Dreadgod (Cradle Book 11) (80)



Lindon sent his relief to Dross and looked over the other Archlords. He was supposed to cooperate with them in this defense, and he had tried to incorporate their abilities into Dross’ calculations, but they had been unwilling to hand over detailed knowledge of their capabilities to him.

For some reason.

Lindon stood on a dark Thousand-Mile Cloud high above the city. The twelve Archlords the Akura clan had mustered for the city’s defense were separated distantly, spread out along the wall facing the Titan’s approach.

There had been some debate about where to put Lindon. Sages and Heralds were traditionally allowed to move independently, and some were treated that way even here. The Winter Sage stood on the flat of a levitating sword not far away, her white hair blowing in the breeze. She kept shooting him glances that he interpreted as challenging, though he wasn’t sure why. Perhaps she didn’t believe he could carry his weight.

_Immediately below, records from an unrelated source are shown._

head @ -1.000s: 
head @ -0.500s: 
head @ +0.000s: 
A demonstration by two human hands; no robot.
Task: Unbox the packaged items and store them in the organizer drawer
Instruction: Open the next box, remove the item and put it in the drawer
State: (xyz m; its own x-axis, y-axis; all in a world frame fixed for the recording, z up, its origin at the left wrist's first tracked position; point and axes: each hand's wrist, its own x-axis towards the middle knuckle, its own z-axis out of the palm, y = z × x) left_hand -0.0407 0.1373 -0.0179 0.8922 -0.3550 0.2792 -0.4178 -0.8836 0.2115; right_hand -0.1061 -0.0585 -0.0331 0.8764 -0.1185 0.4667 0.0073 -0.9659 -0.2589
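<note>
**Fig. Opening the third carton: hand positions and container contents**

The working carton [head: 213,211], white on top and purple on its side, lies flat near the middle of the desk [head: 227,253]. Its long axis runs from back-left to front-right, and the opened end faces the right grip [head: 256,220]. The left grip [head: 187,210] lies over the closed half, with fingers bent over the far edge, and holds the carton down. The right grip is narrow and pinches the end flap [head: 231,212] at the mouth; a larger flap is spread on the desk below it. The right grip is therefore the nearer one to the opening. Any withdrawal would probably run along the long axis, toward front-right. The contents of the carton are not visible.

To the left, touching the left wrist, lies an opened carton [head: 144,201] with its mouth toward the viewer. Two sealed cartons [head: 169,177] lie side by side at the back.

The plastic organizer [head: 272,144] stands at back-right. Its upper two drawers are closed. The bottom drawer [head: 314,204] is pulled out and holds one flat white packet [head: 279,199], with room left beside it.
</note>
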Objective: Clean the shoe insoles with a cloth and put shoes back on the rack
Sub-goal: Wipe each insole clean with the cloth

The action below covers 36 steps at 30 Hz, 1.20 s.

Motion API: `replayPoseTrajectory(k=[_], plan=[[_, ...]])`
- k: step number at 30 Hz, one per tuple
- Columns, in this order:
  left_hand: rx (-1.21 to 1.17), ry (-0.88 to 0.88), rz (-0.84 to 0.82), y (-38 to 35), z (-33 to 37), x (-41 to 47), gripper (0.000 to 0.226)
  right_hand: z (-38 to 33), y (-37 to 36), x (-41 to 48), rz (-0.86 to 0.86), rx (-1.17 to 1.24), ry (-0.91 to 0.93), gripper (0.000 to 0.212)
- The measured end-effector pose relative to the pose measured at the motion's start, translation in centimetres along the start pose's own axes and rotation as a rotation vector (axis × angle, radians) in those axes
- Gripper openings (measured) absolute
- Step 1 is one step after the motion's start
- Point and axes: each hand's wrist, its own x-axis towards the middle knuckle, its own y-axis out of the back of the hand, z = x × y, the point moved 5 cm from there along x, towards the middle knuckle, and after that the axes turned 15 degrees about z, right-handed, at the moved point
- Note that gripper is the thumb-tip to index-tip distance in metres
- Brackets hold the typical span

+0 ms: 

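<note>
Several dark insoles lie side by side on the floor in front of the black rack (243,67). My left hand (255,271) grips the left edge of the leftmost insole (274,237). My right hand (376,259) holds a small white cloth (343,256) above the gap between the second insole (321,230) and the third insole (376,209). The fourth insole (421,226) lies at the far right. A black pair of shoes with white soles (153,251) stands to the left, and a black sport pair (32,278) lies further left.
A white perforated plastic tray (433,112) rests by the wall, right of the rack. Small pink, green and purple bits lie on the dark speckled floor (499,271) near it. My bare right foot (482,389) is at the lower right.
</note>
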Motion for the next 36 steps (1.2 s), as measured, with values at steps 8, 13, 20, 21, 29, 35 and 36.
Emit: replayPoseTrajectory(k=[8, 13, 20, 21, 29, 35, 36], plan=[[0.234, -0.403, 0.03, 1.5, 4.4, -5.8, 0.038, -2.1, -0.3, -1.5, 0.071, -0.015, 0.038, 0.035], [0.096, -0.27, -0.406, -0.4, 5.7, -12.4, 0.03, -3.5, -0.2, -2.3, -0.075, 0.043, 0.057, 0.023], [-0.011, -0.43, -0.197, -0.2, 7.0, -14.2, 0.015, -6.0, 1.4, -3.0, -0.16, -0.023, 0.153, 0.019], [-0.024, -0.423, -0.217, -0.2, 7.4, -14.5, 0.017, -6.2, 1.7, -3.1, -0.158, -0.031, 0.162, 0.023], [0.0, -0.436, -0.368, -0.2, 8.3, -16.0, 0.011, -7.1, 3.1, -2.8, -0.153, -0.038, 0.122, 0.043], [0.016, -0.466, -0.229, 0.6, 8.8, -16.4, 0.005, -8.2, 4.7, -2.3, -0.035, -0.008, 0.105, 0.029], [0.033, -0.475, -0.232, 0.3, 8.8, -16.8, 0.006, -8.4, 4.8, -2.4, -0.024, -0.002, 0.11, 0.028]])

Charity had been the one to suggest that Lindon shouldn’t be placed with the other Sages. Because of his arm, he might make an undue target for the Titan, and thus he should stay behind the protective scripts. Also, Dross would be invaluable in analyzing their defense if he was given a proper vantage point.

Lindon didn’t mind the position, but he suspected the real reason he wasn’t being placed like the other Sages was because Malice didn’t trust him.

The other Archlords were all older than him, though they ranged from a sixty-year-old woman who looked thirty to a wrinkled man who looked like he would crumple at a soft breeze. That man’s spirit blazed with such power that Lindon walked carefully around him.

None of them seemed to know how to treat Lindon.

He was a Sage, so he outranked them, but his youth and his lack of connection to the clan disturbed them. To some of them, a Sage was a Sage, and they just treated him as they would anyone more advanced. Others were visibly uncomfortable with him, others avoided him, and still others clearly expected him to defer to them because of their age.

Lindon didn’t mind treating them all with respect. Manners were free.

Dross had come up with several methods of coordinating the Archlords depending on what approach the Titan took and how the situation changed, though it was hard to do any accurate calculation without seeing them in action.

What are our odds? Lindon asked Dross. Silently, so that no one else could overhear. The closest Archlords were the better part of a mile away, but Archlord hearing was nothing to underestimate.

[You ask so often,] Dross observed. [Do you fear to leave your life in the fickle hands of chance?]

Yes.

[We have little information on how intelligent these new Dreadgods are. Will the Titan approach us tactically? Will he be driven back when he determines that the target costs too much energy, as he would before? Or will he drive himself to exhaustion to annihilate us?]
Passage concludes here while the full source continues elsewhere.